- [WORK INSTRUCTIONS]:
Copy each line below that includes "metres".

- [PROVIDED MATERIAL]:
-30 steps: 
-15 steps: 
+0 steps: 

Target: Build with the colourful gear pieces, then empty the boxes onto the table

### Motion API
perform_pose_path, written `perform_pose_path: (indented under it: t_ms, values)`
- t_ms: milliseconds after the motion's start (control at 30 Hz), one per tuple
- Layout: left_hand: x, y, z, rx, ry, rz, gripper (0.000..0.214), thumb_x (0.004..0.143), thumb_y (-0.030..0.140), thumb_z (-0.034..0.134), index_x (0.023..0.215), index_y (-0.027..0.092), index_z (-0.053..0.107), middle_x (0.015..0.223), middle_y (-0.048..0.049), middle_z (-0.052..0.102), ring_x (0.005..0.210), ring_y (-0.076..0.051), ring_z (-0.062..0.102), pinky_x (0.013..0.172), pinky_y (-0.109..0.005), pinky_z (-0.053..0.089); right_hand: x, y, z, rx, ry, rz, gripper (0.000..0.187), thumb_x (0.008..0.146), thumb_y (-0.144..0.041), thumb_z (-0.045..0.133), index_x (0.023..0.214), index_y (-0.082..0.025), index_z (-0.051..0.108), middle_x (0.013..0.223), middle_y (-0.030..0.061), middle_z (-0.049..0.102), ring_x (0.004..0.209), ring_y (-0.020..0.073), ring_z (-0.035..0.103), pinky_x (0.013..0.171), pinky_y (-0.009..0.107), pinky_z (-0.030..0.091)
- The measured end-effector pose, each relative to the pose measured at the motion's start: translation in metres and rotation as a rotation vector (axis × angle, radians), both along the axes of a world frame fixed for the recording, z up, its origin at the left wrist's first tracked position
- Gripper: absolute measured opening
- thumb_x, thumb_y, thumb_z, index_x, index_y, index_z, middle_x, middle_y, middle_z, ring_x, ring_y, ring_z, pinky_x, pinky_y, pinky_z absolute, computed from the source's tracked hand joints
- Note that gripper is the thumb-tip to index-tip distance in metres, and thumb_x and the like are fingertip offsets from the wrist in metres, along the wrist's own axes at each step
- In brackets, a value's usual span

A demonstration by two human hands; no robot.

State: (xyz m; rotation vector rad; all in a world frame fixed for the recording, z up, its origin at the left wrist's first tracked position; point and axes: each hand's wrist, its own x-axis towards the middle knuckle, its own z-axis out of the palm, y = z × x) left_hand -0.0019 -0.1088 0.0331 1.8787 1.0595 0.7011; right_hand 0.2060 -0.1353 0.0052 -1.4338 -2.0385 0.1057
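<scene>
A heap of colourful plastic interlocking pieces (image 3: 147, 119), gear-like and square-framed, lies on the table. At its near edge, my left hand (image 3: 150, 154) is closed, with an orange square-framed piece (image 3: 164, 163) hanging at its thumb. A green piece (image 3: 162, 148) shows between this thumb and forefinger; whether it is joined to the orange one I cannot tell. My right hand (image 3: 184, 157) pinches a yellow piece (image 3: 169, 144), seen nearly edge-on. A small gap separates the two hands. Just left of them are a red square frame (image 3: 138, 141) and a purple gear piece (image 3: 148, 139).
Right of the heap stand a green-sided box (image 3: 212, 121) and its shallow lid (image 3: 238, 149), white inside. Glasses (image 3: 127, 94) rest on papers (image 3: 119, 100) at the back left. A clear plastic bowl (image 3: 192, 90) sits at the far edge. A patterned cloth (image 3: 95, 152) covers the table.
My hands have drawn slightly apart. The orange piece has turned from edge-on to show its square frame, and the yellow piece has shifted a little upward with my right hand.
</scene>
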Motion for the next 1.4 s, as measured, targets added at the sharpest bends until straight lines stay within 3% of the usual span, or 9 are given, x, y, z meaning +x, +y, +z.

- [ANSWER TO THE PROBLEM]:
- The measured end-effector pose, each relative to the pose measured at the motion's start: translation in metres and rotation as a rotation vector (axis × angle, radians), both along the axes of a world frame fixed for the recording, z up, its origin at the left wrist's first tracked position
- Note that gripper is the thumb-tip to index-tip distance in metres, and thumb_x and the like are fingertip offsets from the wrist in metres, along the wrist's own axes at each step

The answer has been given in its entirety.